== Exercise requirements ==
Take the lines below beginning at the line that has "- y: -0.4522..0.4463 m" and stopping after the line that has "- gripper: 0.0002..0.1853", and print them exactly as they are, with no other lines.

== Data ==
# # # # # # #
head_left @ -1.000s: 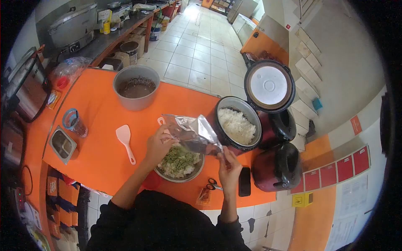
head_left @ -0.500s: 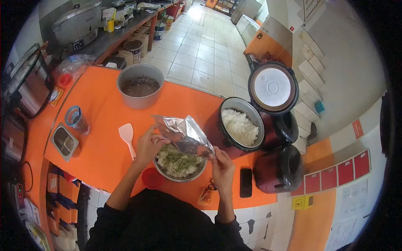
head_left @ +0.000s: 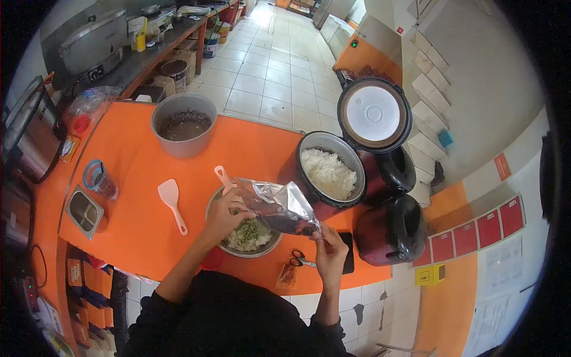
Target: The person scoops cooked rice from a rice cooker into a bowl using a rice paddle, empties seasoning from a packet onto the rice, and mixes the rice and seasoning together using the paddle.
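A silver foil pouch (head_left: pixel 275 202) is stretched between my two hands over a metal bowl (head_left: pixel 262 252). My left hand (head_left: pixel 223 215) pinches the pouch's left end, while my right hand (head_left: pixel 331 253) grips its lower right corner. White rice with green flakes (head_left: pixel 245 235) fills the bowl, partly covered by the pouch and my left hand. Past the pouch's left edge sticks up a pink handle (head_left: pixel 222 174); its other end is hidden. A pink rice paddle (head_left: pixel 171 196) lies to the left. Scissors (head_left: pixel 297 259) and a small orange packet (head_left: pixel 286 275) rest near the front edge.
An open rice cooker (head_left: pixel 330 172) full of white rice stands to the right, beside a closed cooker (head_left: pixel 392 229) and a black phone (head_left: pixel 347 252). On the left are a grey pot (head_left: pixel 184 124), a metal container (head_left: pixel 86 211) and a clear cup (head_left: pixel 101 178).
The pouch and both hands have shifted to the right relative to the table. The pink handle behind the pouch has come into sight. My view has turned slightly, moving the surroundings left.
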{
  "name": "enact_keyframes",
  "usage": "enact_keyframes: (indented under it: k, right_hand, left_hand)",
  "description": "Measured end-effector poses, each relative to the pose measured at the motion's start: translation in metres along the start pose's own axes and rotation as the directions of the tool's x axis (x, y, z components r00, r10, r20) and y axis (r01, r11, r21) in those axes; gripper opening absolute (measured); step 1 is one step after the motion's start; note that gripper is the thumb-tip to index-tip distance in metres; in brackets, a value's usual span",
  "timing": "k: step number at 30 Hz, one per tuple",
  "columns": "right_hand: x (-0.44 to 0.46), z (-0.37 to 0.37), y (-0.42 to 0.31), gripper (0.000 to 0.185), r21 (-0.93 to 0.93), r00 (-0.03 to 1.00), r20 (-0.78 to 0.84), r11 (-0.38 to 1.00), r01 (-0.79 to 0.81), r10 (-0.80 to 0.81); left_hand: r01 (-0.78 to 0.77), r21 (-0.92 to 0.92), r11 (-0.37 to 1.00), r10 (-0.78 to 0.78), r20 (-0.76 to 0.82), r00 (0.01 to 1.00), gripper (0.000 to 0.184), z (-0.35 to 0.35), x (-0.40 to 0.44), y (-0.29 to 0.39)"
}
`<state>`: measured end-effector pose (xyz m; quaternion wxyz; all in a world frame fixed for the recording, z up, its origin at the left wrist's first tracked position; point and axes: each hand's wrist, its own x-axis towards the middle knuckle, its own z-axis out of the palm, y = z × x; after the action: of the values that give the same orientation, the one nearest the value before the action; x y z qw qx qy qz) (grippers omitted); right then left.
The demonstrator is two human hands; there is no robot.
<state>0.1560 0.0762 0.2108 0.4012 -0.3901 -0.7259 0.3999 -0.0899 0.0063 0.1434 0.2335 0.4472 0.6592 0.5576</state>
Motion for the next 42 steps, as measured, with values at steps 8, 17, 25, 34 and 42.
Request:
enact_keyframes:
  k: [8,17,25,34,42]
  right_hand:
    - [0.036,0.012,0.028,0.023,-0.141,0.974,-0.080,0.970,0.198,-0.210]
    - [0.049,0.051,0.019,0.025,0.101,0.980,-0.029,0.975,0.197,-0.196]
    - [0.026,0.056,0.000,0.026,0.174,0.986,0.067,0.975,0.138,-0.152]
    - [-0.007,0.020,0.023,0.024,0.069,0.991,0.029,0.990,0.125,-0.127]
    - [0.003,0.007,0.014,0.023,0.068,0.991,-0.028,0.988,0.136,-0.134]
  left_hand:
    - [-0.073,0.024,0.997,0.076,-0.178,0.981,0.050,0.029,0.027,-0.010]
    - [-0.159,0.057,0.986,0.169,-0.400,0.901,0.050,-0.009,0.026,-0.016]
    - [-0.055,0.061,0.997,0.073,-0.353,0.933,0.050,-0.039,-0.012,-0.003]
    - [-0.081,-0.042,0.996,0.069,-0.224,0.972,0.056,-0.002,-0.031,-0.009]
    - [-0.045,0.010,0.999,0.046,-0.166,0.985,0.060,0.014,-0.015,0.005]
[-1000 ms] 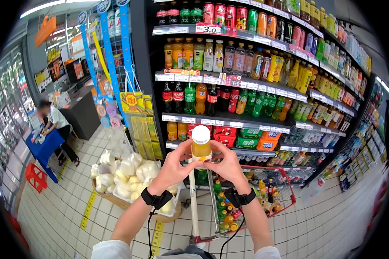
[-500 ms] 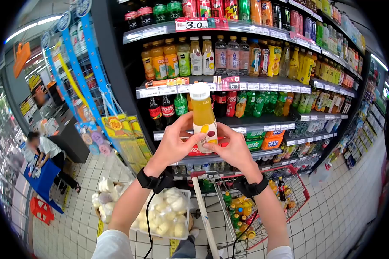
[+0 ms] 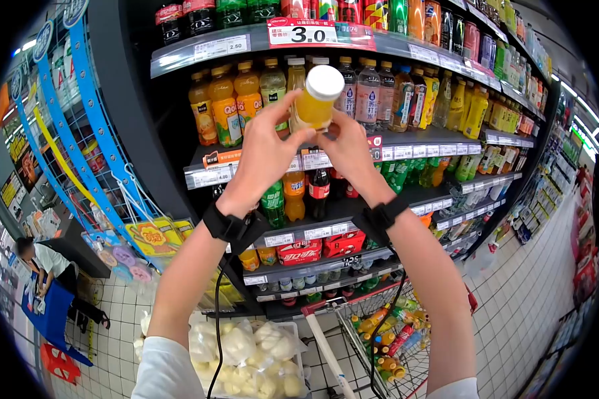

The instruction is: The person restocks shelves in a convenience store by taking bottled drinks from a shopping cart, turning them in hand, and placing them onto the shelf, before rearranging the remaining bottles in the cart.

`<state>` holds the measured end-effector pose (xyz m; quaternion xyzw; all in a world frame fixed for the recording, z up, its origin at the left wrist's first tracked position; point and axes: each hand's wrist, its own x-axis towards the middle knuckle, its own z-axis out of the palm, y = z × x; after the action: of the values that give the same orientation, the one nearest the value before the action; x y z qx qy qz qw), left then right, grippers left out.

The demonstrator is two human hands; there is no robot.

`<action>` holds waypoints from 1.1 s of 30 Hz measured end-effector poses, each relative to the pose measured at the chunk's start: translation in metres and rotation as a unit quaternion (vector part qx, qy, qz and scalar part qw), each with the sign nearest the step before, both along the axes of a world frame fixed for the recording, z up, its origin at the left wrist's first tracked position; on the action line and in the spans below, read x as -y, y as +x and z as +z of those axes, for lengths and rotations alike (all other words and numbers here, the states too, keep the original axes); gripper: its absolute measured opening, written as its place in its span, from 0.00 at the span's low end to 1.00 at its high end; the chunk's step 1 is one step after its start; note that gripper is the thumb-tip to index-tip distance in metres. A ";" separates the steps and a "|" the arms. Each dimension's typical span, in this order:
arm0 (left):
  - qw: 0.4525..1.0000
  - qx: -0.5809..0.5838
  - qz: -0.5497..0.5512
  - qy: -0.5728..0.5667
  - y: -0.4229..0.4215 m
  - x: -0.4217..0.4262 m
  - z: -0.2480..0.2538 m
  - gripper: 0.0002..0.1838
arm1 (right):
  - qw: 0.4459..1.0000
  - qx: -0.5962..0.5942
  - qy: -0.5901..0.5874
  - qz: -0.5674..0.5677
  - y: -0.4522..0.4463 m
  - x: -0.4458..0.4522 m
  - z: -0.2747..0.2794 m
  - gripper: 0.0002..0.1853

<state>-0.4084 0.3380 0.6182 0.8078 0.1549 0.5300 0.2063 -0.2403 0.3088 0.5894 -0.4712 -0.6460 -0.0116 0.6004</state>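
A bottle of yellow juice with a white cap (image 3: pixel 317 100) is held between both hands, its cap tilted toward the camera. My left hand (image 3: pixel 270 143) grips its left side, fingers behind and thumb near the base. On the right side, my right hand (image 3: pixel 350 149) holds the lower part of the bottle. Both hands are in front of the drink shelf (image 3: pixel 419 137), close to a row of juice and water bottles. Orange juice bottles (image 3: pixel 225 110) stand left of my left hand. The held bottle's label is mostly hidden.
A shopping cart (image 3: pixel 353 339) with several bottles stands below my right arm. Bagged pale produce (image 3: pixel 246 352) fills a crate at lower left. A person (image 3: pixel 53 266) sits by a blue table (image 3: pixel 50 319) with a red stool (image 3: pixel 60 362). A hanging rack (image 3: pixel 80 126) is at left.
Both hands have moved up with the bottle, nearer the shelf of juices. The bottle has tipped so its cap faces the camera more. The shelves look closer.
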 end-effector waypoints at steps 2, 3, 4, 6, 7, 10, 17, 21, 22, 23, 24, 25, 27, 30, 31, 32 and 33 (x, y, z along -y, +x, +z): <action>1.000 0.005 -0.011 0.002 0.004 -0.023 0.004 0.36 | 1.000 -0.013 -0.017 0.003 -0.002 -0.016 0.012 0.29; 1.000 0.003 0.005 -0.005 0.006 -0.031 0.004 0.36 | 1.000 0.002 -0.024 -0.010 -0.001 -0.025 0.014 0.29; 1.000 0.000 0.020 -0.013 0.008 -0.039 0.004 0.36 | 0.999 0.018 -0.031 -0.023 0.000 -0.033 0.014 0.29; 1.000 0.009 0.018 -0.013 0.012 -0.055 -0.003 0.37 | 0.998 0.026 -0.039 -0.034 0.004 -0.046 0.008 0.30; 0.999 0.001 0.027 -0.033 0.014 -0.059 -0.007 0.36 | 0.998 0.017 -0.042 -0.032 0.006 -0.054 0.001 0.29; 0.998 0.006 0.032 -0.052 0.020 -0.071 -0.015 0.34 | 0.998 -0.006 -0.065 -0.002 0.017 -0.071 -0.011 0.27; 0.996 -0.001 0.048 -0.070 0.040 -0.104 -0.030 0.30 | 0.993 -0.037 -0.109 0.000 0.031 -0.094 -0.025 0.23; 0.997 -0.006 0.063 -0.054 0.049 -0.115 -0.030 0.29 | 0.992 -0.042 -0.120 0.005 0.037 -0.099 -0.024 0.23; 0.997 -0.007 0.063 -0.055 0.051 -0.115 -0.029 0.29 | 0.992 -0.043 -0.121 0.005 0.038 -0.099 -0.022 0.23; 0.996 -0.004 0.071 -0.059 0.052 -0.115 -0.028 0.29 | 0.992 -0.029 -0.120 0.000 0.038 -0.098 -0.020 0.22; 0.995 -0.002 0.079 -0.064 0.054 -0.115 -0.027 0.29 | 0.993 -0.014 -0.120 -0.005 0.039 -0.100 -0.020 0.22; 0.995 -0.004 0.080 -0.065 0.056 -0.118 -0.029 0.29 | 0.993 -0.016 -0.121 -0.004 0.041 -0.104 -0.022 0.22; 0.987 -0.026 0.128 -0.090 0.059 -0.124 -0.028 0.29 | 0.993 0.008 -0.113 -0.028 0.042 -0.110 -0.023 0.20; 0.982 -0.044 0.141 -0.119 0.061 -0.122 -0.025 0.28 | 0.988 0.011 -0.152 -0.039 0.044 -0.112 -0.020 0.20; 0.982 -0.045 0.141 -0.119 0.063 -0.129 -0.029 0.28 | 0.988 0.011 -0.152 -0.039 0.045 -0.114 -0.021 0.20; 0.986 -0.020 0.150 -0.071 0.065 -0.138 -0.035 0.27 | 0.988 0.008 -0.147 -0.035 0.046 -0.117 -0.022 0.20; 0.987 0.004 0.158 -0.023 0.067 -0.139 -0.035 0.26 | 0.989 0.006 -0.143 -0.030 0.047 -0.119 -0.023 0.20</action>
<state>-0.3413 0.4770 0.5834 0.7660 0.2923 0.5554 0.1390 -0.1935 0.4279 0.5661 -0.5714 -0.6298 0.0600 0.5227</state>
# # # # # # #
== Response to the task ==
  - y: -0.4522..0.4463 m
  - x: -0.4458..0.4522 m
  - z: -0.2747..0.2794 m
  - gripper: 0.0002..0.1853

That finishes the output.